Firstly, this is a very useful paper. I'm glad to review it. 

There is considerable need for editing. Lines like "Instead, one should instead think of cultural distance" are awkward and common throughout the paper. 

I was surprised to not see any mention of ipsitivity. If it's not relevant, I would like to know why. To my knowledge, it seems like it may be an adequate explanation for many equalized bias findings. 

If the Wordsum reliability difference is significant, it likely means that a total lack of bias cannot be established, as SFI/IRT equivalent is untenable. So, the equivalence of results to, at best, strong/scalar invariance should be stated. 

In section 2.1 you say that "Our study sample includes 2,826 blacks and 15,186 whites, of which 8,051 are males and 7,135 are males." Make sure to fix this. 

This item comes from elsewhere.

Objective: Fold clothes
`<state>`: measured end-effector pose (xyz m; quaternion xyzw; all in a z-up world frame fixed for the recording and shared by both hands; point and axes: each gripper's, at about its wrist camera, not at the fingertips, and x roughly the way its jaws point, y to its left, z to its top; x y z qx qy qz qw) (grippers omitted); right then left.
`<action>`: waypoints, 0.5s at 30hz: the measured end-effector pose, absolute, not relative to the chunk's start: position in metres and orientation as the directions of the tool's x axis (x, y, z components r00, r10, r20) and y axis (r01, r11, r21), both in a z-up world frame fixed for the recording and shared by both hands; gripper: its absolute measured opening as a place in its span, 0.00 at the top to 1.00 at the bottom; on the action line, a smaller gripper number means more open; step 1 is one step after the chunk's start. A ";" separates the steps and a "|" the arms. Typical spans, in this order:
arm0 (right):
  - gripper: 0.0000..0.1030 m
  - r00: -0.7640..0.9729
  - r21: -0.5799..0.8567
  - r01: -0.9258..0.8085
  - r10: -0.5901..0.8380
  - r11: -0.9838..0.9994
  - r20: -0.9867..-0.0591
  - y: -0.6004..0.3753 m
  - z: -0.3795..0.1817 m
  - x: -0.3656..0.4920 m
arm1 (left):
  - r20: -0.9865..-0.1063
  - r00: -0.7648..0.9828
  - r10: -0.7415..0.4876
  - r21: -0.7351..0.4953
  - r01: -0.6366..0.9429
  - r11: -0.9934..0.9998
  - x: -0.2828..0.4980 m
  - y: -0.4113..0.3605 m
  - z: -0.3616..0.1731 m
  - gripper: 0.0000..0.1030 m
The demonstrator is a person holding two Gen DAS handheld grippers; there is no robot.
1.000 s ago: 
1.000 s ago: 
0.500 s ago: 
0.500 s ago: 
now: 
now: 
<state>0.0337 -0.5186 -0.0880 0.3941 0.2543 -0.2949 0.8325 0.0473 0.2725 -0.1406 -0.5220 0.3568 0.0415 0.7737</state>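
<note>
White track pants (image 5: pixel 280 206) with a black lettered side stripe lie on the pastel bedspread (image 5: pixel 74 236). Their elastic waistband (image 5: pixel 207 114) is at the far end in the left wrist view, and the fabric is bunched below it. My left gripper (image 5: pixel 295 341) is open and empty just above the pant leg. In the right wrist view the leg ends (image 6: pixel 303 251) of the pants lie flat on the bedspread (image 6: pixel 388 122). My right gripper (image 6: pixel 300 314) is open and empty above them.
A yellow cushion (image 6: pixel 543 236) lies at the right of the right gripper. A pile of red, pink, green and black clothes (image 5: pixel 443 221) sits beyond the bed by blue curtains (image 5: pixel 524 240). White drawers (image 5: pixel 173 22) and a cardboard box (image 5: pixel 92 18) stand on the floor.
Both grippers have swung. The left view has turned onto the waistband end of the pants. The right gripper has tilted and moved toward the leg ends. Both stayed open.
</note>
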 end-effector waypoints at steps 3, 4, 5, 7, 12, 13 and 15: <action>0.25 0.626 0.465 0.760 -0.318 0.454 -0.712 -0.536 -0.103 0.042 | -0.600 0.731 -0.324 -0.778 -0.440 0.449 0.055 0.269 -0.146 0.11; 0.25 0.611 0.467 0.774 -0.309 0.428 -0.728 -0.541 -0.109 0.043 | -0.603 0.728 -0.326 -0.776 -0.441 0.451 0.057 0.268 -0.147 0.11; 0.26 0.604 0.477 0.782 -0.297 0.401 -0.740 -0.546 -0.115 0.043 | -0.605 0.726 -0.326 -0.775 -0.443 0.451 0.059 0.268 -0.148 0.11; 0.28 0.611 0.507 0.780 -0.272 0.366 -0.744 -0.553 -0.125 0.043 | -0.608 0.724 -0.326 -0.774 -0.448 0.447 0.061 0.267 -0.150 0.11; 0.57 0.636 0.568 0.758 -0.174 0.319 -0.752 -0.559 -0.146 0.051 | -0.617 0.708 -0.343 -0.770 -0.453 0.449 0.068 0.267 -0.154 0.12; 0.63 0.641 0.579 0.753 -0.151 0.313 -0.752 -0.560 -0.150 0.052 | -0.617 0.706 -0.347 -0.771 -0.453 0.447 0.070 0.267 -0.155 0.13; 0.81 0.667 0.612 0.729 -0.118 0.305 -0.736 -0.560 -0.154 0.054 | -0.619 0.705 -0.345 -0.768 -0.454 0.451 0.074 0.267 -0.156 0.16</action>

When discussing eigenvalues, please include the number of indicators they're based on nearby in the text so we know the total variance they explain. 

All of the items in Table 1 seem to be DIF. Could you use different numbers of anchors and reassess the results as a robustness check? The results are noticeably different for Table 3, so this seems like something to be concerned about. 





Thanks for your review. 

Concerning some of the weird sentences, I fixed them. I only detected one more weird sentence with repetitive words (first sentence in first paragraph of Discussion ) but I was unable to find more. 

I added a text regarding differences in reliability and ipsitivity in the second paragraph of Discussion.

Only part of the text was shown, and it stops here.